Cenarían. El tipo le daba a la chica un par de billetes de cien o le mandaba al día siguiente un regalo caro. El tipo sería encantador durante toda la velada, sin presionar nunca. Pero habría portentos de abrigos de pieles, automóviles, anillos de diamantes de muchos quilates perfilándose en el futuro. La chica se iba a la cama con el amigo rico. Y después el amigo rico se iba y la chica guapa a la que nadie podía «manejar» caería en brazos de Cully por una miseria.

Cully no tenía remordimiento alguno. Para él, todas las mujeres que no estaban casadas eran putas encubiertas, dispuestas a engancharte con un truco u otro, incluyendo entre ellos el verdadero amor, y, por tanto, tenías pleno derecho a engañarlas a ellas. Sólo mostraba algo de piedad cuando las chicas no martilleaban su puerta ni le llamaban desde el vestíbulo. Entonces sabía que eran chicas honradas, y que se sentían humilladas por haberse dejado engañar. A veces, las buscaba, y si necesitaban dinero para el alquiler o para terminar el mes, les decía que había sido una broma y les pasaba cien o doscientos dólares.

Y para Cully era una broma. Algo que podía contar a sus amigos ladrones, estafadores y jugadores. Todos se reían y le felicitaban por no dejarse robar. Aquellos tipos eran todos plenamente conscientes de que la mujer era un enemigo, sin duda, un enemigo que poseía frutos que los hombres necesitaban, pero les indignaba tener que pagar un precio escandaloso, que significaba dinero, tiempo y afecto. Ellos necesitaban la compañía de las mujeres, necesitaban tener a su alrededor la suavidad de las mujeres. Podían pagar el billete de avión, de varios miles, para llevarse chicas con ellos de Las Vegas a Londres, sólo por tenerlas al lado. Pero eso estaba bien. Después de todo, la pobre chica tenía que hacer el equipaje y viajar. Se estaba ganando su dinero. Y tenía que estar siempre lista para un polvo rápido o una mamada antes de comer, sin preámbulos y sin las cortesías habituales. Nada de remilgos. Sobre todo, nada de discusiones ni remilgos. Aquí está la polla. Ocúpate de ella. Da igual que me quieras o no. Nada de comamos primero. Ni de quiero echar un vistazo antes a esta ciudad. Nada de una pequeña siesta más tarde, no ahora. Esta noche, la semana que viene, el día siguiente a Navidad. Ahora mismo. Servicio rápido hasta el final. Los grandes jugadores sólo querían cosas de primera clase.
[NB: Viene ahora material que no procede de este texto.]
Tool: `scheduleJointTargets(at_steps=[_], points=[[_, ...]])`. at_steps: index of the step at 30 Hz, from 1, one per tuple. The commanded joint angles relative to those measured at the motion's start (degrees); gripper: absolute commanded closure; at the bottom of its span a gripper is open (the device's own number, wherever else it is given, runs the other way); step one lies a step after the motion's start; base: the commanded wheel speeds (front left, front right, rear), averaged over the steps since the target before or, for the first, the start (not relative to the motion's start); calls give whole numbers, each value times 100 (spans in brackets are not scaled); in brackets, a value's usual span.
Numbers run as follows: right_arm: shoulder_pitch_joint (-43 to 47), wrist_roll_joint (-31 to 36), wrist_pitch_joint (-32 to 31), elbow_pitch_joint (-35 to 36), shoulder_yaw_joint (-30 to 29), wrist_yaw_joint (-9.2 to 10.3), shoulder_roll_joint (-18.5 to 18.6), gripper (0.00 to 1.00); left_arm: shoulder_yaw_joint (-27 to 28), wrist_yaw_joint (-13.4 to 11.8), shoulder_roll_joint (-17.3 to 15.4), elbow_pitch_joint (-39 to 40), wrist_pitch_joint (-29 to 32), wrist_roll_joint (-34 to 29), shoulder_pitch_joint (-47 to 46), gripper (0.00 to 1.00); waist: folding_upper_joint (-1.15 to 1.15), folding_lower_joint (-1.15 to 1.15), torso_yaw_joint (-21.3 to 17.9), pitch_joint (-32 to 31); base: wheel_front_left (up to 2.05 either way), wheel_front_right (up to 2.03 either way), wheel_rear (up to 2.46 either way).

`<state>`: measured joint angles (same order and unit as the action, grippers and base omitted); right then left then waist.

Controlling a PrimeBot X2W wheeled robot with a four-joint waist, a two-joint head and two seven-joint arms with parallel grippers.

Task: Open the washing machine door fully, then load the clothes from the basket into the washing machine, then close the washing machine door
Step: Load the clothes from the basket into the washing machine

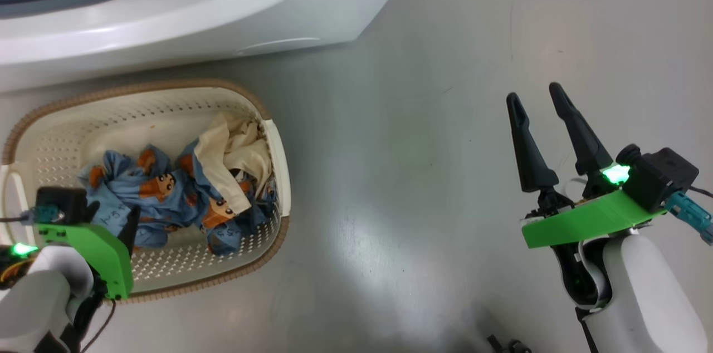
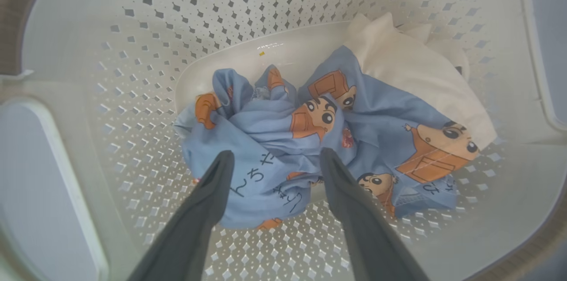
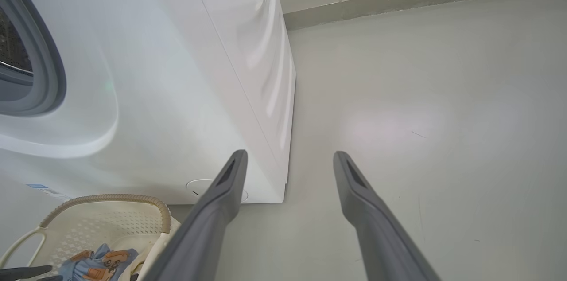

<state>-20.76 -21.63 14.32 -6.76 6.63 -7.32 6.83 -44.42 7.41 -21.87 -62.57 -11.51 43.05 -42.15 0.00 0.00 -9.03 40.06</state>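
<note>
left wrist view: clothes (image 2: 310, 139) heaped inside the basket (image 2: 146, 50).

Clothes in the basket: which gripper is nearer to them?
Left. The left gripper hangs open over the basket, fingers pointing down at the clothes. The right gripper is open over the floor, well off to the basket's side.

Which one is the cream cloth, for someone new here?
Find the white washing machine; the basket sits on the floor before it. Inside, at its right-hand end, lies the cream cloth. It alone is plain; the blue garments beside it carry orange cartoon prints.
</note>
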Motion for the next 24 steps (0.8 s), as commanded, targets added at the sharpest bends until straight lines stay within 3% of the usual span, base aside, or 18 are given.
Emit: scheduleJointTargets(at_steps=[1,24], points=[[6,69,68,151,132,-17,-27,0,38,8,-289,-18,-7,86,-77,0,0,0,5,82,0,0,0],[-255,83,68,199,200,-17,-114,0,-1273,8,-651,-35,268,943,-648,0,0,0,-159,588,0,0,0]])
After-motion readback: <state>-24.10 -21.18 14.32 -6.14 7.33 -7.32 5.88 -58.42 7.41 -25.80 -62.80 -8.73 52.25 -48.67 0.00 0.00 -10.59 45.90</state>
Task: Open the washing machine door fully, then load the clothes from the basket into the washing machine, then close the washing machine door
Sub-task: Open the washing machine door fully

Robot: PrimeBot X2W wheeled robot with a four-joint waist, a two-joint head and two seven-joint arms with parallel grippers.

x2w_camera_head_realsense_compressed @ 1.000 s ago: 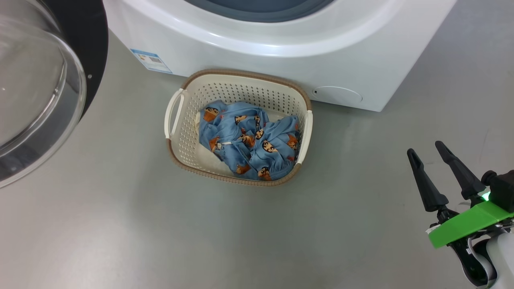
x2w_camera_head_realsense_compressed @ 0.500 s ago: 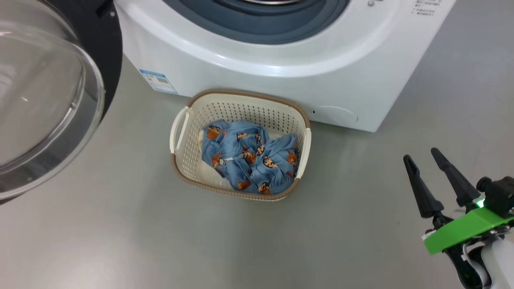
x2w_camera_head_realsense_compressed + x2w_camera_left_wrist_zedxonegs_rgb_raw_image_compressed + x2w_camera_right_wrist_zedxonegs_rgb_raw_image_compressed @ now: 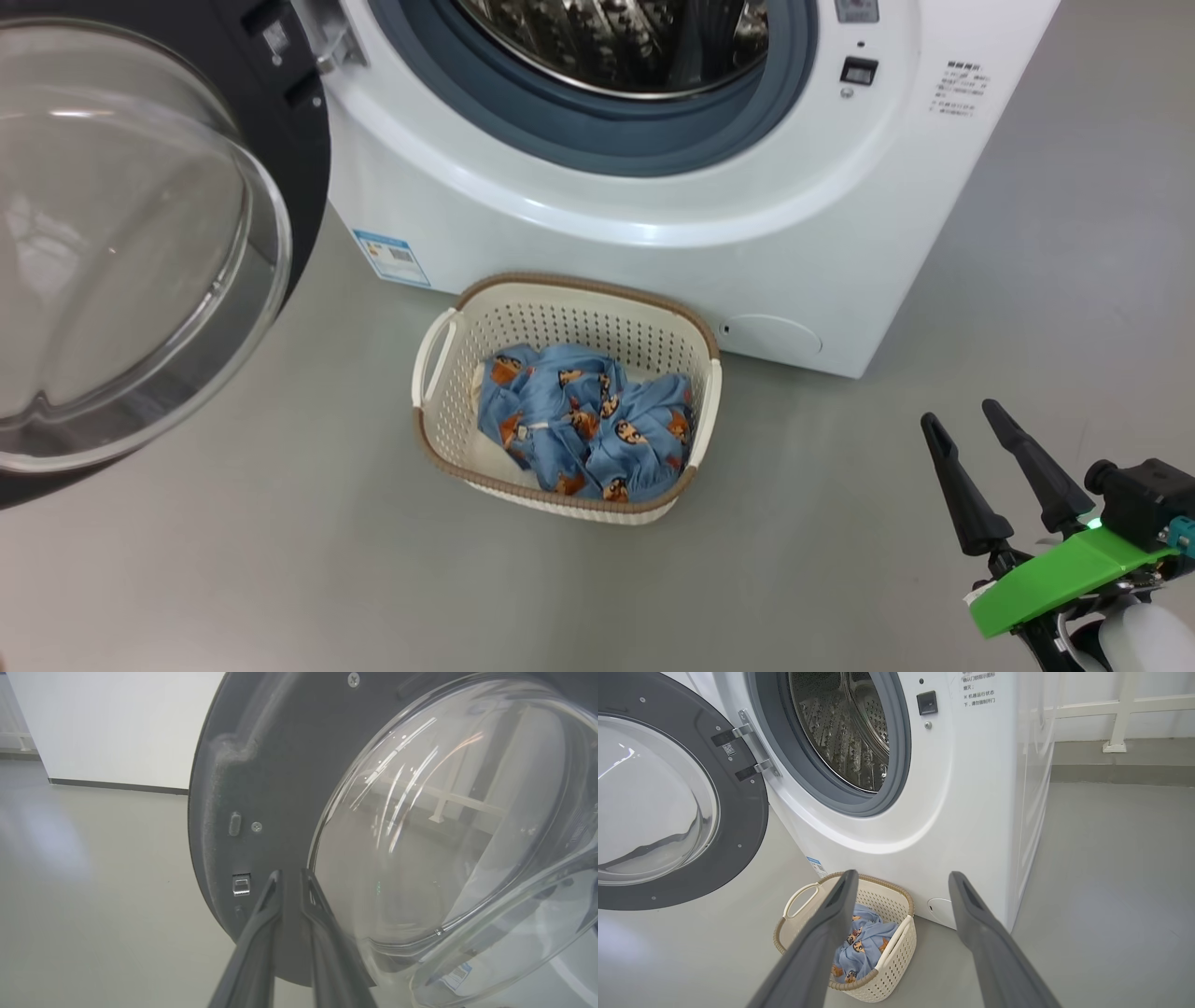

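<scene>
The washing machine (image 3: pixel 653 215) stands with its steel drum (image 3: pixel 840 728) exposed. The washing machine door (image 3: pixel 140 243) is swung wide to the left, its glass bowl bulging toward me. On the floor against the machine's front sits the basket (image 3: pixel 579 285), holding the crumpled light-blue printed clothes (image 3: pixel 588 429). My left gripper (image 3: pixel 292 873) is close to the door's dark inner rim (image 3: pixel 261 765), beside the glass; a narrow gap shows between its fingers and nothing is in it. My right gripper (image 3: pixel 960 413) hovers open and empty to the right of the basket (image 3: pixel 896 947), well apart from it.
Grey floor (image 3: pixel 280 560) spreads around the basket and to the machine's right. A white wall with a dark skirting (image 3: pixel 117 786) lies beyond the door. A white railing post (image 3: pixel 1115 742) stands behind the machine on the right.
The head camera has tilted up, so the whole picture has slid down and the drum opening now shows. The right gripper stays open in the same lower-right spot.
</scene>
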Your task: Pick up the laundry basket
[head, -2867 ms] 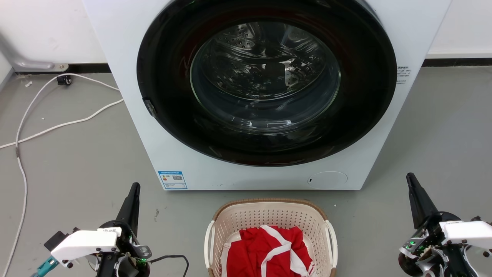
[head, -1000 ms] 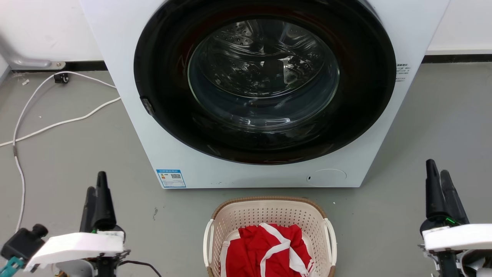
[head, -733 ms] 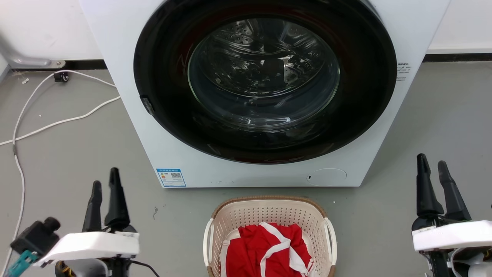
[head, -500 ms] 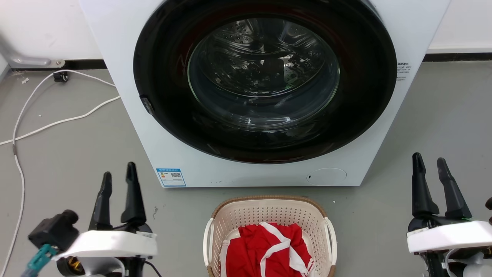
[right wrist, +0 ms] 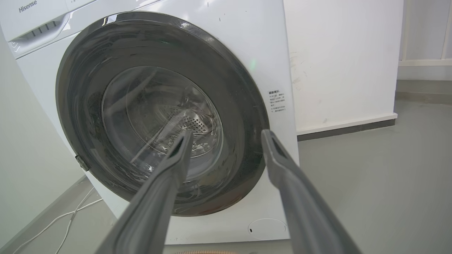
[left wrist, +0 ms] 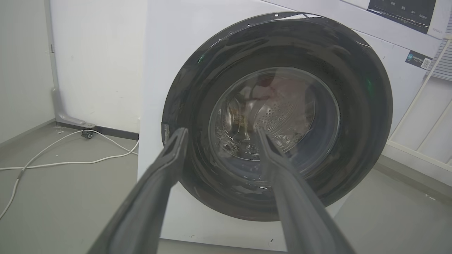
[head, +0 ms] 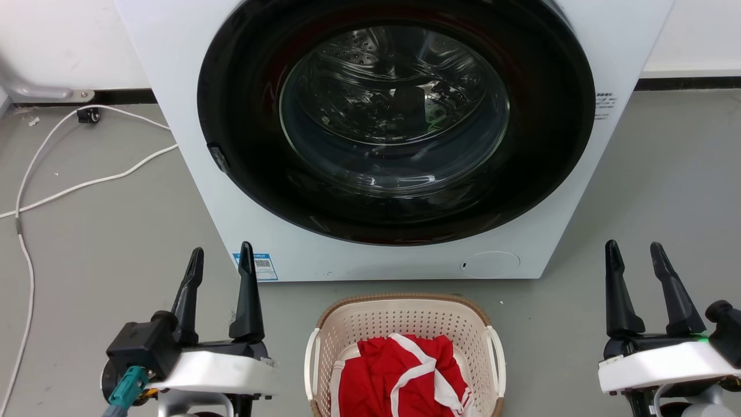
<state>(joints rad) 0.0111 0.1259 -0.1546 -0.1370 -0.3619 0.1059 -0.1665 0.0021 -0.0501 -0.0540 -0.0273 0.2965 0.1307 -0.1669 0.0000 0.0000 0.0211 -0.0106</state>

Las relaciones de Cully con las mujeres me parecían profundamente malévolas, pero las mujeres le querían muchísimo más que a otros hombres. Era como si le entendiesen, como si se dieran cuenta de todos sus trucos pero les agradase que se tomara tantas molestias.

Algunas chicas a las que engañaba se hacían buenas amigas suyas, siempre dispuestas a joder con él si se sentía solo. Y, Dios mío, una vez que se puso malo, pasó todo un regimiento de amigas por su habitación de hotel, le lavaron, le dieron de comer y, al hacerle la cama, se la chuparon para asegurarse de que quedaría bien relajado y dormiría bien toda la noche. Pocas veces se enfadaba Cully con una chica, y entonces le decía, con un desprecio realmente cruel, «Vete a paseo», y estas palabras tenían un efecto devastador. Quizás fuese el cambio de la simpatía y el respeto absolutos que les mostraba antes de ponerse desagradable, y quizás fuese porque para la chica no había razón alguna de que él la tratase con aquella aspereza. O que él lo usase con toda crueldad para golpear cuando el hechizo y la simpatía no resultaban.

Aun teniendo todo esto en cuenta, la muerte de Jordan le afectó. Estaba muy furioso con Jordan. Se tomó el suicidio como una ofensa personal. Refunfuñaba por no haber cogido los veinte grandes, pero pude darme cuenta de que en realidad esto no le importaba. Unos cuantos días después, entré en el casino y le encontré jugando al veintiuno como empleado de la casa. Había cogido un trabajo, había dejado el juego. Me parecía imposible que lo hiciese en serio. Pero así era. Para mí fue como si hubiese ingresado en el sacerdocio.